ASSIGNMENT: Among the entries below, extract exactly the lines that run from the one with "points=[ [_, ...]" through the one with "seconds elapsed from", both ends included.

[Saved entries]
--
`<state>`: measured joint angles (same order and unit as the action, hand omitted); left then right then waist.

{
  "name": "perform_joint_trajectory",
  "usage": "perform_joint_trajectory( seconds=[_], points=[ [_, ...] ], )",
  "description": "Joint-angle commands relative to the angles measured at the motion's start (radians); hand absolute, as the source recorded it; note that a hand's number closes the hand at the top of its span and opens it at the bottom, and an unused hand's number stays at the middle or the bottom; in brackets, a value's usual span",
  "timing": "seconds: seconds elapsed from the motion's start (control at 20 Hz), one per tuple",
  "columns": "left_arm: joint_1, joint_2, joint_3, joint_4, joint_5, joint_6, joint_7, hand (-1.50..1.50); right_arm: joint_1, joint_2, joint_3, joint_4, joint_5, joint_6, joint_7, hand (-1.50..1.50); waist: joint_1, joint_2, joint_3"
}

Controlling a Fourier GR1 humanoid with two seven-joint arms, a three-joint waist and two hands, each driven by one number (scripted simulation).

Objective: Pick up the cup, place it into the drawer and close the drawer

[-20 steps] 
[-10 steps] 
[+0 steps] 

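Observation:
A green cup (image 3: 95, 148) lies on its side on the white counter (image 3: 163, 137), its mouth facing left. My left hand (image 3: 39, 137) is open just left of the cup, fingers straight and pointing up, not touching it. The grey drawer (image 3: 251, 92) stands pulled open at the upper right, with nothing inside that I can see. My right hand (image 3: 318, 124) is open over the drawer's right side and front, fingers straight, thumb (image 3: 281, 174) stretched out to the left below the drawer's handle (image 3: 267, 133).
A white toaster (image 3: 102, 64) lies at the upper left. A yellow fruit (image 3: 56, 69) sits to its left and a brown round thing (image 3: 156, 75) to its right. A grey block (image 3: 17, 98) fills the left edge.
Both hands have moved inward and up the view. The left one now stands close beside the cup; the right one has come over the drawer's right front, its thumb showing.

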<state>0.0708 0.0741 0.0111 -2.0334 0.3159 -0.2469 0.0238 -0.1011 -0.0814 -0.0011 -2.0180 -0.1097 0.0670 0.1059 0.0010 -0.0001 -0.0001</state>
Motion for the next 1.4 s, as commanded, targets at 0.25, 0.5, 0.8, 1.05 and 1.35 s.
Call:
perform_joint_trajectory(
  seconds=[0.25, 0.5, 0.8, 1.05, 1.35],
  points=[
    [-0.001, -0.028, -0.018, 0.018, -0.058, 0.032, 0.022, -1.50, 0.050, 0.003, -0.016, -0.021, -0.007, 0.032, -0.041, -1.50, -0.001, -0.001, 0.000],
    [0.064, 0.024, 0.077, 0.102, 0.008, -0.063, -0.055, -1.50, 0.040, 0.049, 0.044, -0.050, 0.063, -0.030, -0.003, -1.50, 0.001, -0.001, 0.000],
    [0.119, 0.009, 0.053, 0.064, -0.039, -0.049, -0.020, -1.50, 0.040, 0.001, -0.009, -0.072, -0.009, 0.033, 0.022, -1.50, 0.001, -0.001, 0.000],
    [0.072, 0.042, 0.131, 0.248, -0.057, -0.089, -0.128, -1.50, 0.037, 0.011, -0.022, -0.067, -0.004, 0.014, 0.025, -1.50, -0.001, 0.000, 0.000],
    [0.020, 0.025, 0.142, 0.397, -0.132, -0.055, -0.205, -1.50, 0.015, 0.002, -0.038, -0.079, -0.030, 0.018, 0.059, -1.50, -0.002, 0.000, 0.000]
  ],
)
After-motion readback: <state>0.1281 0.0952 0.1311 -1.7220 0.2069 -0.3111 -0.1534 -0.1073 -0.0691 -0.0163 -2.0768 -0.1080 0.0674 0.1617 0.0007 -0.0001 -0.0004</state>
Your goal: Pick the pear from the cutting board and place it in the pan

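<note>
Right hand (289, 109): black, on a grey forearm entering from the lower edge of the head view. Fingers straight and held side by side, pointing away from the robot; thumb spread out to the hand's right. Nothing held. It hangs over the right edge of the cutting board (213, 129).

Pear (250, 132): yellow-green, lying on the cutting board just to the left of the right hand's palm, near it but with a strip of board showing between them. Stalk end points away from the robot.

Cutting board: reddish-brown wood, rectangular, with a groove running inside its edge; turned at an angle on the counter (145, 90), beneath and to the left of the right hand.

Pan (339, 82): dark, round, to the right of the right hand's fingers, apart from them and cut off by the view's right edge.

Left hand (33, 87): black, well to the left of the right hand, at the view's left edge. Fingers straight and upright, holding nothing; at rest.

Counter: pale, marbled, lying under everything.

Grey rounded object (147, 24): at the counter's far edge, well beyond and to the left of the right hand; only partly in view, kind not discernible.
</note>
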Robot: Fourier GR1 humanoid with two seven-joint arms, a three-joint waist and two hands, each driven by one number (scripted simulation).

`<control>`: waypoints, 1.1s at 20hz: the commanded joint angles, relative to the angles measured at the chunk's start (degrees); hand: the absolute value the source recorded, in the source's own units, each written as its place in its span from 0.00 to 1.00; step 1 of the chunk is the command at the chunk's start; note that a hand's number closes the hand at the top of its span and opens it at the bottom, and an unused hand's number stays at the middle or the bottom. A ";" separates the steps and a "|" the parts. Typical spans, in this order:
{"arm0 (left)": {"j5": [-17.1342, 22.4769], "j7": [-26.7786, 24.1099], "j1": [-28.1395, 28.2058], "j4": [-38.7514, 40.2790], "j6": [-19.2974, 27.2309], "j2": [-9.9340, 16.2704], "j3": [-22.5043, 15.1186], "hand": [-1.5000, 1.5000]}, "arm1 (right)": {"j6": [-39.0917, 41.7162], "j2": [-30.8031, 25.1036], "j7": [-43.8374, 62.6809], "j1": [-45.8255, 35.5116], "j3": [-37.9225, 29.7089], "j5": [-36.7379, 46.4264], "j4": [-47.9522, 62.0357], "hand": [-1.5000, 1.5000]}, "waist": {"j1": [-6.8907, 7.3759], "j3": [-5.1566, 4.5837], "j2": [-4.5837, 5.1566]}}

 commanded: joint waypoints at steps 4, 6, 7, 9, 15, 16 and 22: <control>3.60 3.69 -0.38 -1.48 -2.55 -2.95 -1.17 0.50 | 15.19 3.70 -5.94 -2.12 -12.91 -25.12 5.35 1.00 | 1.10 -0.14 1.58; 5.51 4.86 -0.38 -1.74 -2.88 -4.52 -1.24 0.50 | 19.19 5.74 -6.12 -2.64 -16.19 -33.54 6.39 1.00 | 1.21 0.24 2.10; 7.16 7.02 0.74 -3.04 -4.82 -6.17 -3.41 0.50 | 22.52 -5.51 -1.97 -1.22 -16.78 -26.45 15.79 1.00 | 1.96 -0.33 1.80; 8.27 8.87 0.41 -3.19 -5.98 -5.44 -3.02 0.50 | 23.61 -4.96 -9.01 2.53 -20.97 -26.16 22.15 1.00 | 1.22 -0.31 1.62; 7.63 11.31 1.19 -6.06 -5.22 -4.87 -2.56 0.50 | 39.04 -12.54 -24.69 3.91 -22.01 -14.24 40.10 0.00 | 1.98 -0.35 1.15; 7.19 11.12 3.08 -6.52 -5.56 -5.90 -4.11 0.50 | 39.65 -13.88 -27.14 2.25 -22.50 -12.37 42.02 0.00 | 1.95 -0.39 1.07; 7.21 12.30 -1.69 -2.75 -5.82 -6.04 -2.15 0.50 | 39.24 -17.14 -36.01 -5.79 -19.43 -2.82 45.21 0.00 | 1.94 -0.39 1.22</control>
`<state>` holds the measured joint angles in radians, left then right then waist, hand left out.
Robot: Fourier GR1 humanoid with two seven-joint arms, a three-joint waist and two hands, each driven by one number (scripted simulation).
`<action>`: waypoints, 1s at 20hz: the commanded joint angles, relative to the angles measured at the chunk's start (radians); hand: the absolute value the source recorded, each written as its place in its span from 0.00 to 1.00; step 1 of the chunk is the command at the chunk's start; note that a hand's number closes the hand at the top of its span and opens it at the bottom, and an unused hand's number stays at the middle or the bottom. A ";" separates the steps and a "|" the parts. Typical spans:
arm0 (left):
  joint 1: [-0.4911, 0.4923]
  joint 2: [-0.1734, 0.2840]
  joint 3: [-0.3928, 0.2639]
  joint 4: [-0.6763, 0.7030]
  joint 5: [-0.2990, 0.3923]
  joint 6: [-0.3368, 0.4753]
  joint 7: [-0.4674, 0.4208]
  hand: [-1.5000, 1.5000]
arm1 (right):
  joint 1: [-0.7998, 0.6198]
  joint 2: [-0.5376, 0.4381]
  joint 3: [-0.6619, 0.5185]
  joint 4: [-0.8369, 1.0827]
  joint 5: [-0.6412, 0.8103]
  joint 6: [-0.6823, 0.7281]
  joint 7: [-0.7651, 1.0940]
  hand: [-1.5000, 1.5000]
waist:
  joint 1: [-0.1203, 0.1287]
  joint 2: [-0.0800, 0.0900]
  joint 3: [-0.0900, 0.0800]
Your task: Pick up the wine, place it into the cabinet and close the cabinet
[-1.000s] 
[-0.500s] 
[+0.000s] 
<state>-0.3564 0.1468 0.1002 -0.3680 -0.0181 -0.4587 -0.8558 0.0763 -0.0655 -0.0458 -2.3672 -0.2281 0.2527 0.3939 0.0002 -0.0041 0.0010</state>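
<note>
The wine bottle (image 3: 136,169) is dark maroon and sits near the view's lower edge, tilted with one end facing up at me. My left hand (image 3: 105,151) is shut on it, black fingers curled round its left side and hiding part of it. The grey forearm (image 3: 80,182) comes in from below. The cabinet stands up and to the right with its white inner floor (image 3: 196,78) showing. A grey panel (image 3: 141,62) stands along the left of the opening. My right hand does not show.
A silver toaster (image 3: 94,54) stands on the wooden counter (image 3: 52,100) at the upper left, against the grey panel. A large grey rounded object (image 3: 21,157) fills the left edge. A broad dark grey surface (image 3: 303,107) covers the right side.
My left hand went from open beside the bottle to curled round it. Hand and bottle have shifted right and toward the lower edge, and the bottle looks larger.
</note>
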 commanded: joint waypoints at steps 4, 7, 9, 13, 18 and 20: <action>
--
ANSWER BELOW:
  "usage": "perform_joint_trajectory( seconds=[_], points=[ [_, ...] ], )",
  "description": "Joint-angle commands relative to the angles measured at the motion's start (radians); hand absolute, as the source recorded it; note that a hand's number closes the hand at the top of its span and opens it at the bottom, and an unused hand's number stays at the middle or the bottom; in brackets, a value's usual span",
  "timing": "seconds: seconds elapsed from the motion's start (control at 20 Hz), one per tuple",

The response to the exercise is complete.